A triste sorte os alcançou em uma segunda-feira e, passada a semana, no sábado seguinte, seus amigos de noitada não falavam de outra coisa. Ninguém poupou o casal defunto dos comentários jocosos e de gracinhas. Eu, senti-me mal porque como disse sentia apreço pelo jovem casal. E sentia fundo o temor de não encontrar outro igual.

Lúcia Aviotti deu entrada no hospital ainda com vida. Seu pulso estava fraco, mas havia muita expectativa dos médicos em que ela se recuperasse. Deram-lhe medicamentos e ligaram aparelhos na pequena sala de UTI mas, passados dois dias, a jovem mulher sucumbiu à morte terrível que também vitimou seu parceiro.

Seu companheiro teve menos sorte.
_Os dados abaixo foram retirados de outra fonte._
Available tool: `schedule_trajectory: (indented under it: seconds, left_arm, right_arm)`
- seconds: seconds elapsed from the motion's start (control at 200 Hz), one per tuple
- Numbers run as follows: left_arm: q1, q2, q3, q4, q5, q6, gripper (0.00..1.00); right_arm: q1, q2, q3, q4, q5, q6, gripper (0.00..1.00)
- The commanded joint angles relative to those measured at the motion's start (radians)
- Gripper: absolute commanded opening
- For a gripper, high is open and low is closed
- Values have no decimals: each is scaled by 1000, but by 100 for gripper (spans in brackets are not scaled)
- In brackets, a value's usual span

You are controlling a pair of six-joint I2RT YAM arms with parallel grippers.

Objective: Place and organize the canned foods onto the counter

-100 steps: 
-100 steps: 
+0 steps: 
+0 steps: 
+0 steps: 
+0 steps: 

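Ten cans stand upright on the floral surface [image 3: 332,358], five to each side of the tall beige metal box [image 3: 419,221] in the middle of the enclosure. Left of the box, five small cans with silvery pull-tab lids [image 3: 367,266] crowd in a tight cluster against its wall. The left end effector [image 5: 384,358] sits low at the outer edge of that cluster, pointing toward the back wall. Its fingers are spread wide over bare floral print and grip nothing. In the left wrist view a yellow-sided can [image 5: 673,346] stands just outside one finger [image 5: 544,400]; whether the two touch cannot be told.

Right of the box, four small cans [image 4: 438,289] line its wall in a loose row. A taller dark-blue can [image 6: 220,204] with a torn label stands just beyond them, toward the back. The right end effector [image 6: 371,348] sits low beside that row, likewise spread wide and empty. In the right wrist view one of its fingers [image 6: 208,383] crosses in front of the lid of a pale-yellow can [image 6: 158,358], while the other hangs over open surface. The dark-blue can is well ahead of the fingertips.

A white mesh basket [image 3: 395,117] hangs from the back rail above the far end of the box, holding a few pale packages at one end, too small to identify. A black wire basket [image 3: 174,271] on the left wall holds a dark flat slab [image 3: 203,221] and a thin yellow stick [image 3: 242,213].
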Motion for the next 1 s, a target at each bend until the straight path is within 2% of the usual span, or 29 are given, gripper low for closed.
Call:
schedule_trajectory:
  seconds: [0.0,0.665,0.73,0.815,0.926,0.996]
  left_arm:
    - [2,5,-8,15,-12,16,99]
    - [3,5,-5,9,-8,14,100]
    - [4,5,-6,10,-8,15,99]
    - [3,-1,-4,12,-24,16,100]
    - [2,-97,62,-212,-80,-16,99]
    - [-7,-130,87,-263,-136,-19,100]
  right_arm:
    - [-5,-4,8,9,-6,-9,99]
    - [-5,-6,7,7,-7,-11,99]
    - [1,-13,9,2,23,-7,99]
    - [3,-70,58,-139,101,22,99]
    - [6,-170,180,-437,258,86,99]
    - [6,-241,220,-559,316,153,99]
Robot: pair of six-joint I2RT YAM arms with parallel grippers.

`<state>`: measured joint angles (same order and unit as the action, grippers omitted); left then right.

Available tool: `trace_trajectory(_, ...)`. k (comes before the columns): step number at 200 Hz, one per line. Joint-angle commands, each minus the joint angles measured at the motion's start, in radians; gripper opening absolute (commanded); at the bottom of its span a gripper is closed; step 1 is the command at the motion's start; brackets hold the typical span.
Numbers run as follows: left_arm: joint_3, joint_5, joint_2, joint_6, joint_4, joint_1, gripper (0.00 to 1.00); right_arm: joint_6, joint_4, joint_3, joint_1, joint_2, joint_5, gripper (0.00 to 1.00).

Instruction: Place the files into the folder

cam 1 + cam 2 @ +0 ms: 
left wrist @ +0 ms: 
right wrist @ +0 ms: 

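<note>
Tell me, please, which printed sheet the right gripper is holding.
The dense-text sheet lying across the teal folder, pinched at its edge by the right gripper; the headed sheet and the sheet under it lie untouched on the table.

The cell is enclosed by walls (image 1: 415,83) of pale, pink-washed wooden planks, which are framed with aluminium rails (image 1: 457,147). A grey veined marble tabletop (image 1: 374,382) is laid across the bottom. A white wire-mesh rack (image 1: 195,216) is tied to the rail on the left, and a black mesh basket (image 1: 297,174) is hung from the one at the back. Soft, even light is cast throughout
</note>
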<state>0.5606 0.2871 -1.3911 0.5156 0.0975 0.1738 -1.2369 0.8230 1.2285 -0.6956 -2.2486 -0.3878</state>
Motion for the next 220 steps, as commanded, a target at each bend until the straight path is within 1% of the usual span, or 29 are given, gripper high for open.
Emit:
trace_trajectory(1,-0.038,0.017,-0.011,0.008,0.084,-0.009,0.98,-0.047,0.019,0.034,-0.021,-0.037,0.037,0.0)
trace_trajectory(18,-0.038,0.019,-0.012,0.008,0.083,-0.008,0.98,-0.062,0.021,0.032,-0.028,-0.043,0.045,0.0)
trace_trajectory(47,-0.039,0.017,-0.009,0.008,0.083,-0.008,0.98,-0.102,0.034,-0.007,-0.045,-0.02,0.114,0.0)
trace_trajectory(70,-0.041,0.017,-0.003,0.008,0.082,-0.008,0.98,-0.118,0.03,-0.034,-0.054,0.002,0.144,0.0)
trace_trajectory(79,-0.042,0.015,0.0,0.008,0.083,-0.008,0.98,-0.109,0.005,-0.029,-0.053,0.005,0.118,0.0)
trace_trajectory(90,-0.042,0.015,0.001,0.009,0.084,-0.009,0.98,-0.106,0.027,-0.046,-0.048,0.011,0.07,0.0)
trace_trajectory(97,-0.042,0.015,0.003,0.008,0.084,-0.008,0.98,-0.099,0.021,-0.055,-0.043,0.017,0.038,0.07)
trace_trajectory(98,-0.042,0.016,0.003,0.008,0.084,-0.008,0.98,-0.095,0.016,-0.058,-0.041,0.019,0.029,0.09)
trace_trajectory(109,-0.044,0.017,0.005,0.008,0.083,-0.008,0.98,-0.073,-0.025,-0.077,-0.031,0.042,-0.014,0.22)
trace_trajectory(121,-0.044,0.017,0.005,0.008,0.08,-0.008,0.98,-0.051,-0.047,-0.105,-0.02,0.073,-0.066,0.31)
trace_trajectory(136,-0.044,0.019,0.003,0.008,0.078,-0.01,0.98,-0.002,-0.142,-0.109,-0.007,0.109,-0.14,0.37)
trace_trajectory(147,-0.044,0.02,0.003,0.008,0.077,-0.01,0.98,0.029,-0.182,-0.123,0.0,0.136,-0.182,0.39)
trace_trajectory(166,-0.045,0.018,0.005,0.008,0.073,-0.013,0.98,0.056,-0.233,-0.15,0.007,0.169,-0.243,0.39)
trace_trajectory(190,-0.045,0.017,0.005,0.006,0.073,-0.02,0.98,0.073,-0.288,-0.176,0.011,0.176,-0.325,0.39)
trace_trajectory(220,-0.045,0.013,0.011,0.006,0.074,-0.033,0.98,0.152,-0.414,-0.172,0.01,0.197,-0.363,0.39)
Quando o socorro chegou, a chamado dos vizinhos, Remo Aviotti já estava sem batimentos cardíacos. Estava morto. Ao seu lado, dentro da banheira, a companheira jazia como se em sono profundo, sono profundo de sonhos delicados, de menina e flor. Assim imagino em minha imaginação como tudo ocorreu.

Mas, o que disse o jornal? Dizia algo assim: “casal de modelos encontrado desfalecido em banheira no endereço em que residiam na última terça-feira. Um amigo, que esperava pelos dois para um compromisso naquela manhã, estranhou a ausência do casal e, depois de ligar várias vezes resolveu visitá-los – quando os encontrou mortos.”

Também disse o jornal: “Acompanhado pelos vizinhos arrombou a porta. Encontrando os dois inconscientes, resolveram todos chamar a emergência. Ele morreu no local, ela no hospital. A instalação de gás no aquecedor do banheiro falhou e um vazamento vitimou o casal. Não deram conta da presença do gás porque este era inodoro.”

Não é pela afabilidade na gorjeta, tampouco nutri interesse por um ou por outro. Mas a gente gosta das pessoas às vezes só por gostar, sem saber o porquê. Confesso que chorei ao receber a notícia de jornal do proprietário. De alguma forma que não compreendo, o acontecimento pareceu acenar para mim que era passado meu tempo naquele trabalho.

Passados dez dias depois da morte anunciada no jornal, pedi minhas contas para o chefe. Não acho que olhei para os olhos dos bajuladores de Lúcia e Remo como de costume. Não conseguia mais servir-lhes os cocktails como antes da tragédia. Não conseguia mais sorrir indiferentemente: agora eu me importava e tinha que cair fora.

Contei com alguma poupança que tinha para sobreviver os outros três meses sem trabalho. Já no quarto mês estava empregado novamente em um nightclub concorrente do meu emprego anterior. Casais sensacionais existem em muitos lugares, e eu os vi: dessa vez com outro nome, outras feições, e outra história de vida. Mas tudo igual.

Gostaria de que o casal Aviotti pudesse lembrar-se de mim. Alguma alegria minha em vê-los felizes morreu com eles. Eram a mercedes prata, eram os bajuladores à sua volta em busca de um motivo para celebrar, era a birita e era a balada. Resta em mim uma testemunha de que há impermanência na vida. Todo caminhar encontra um fim.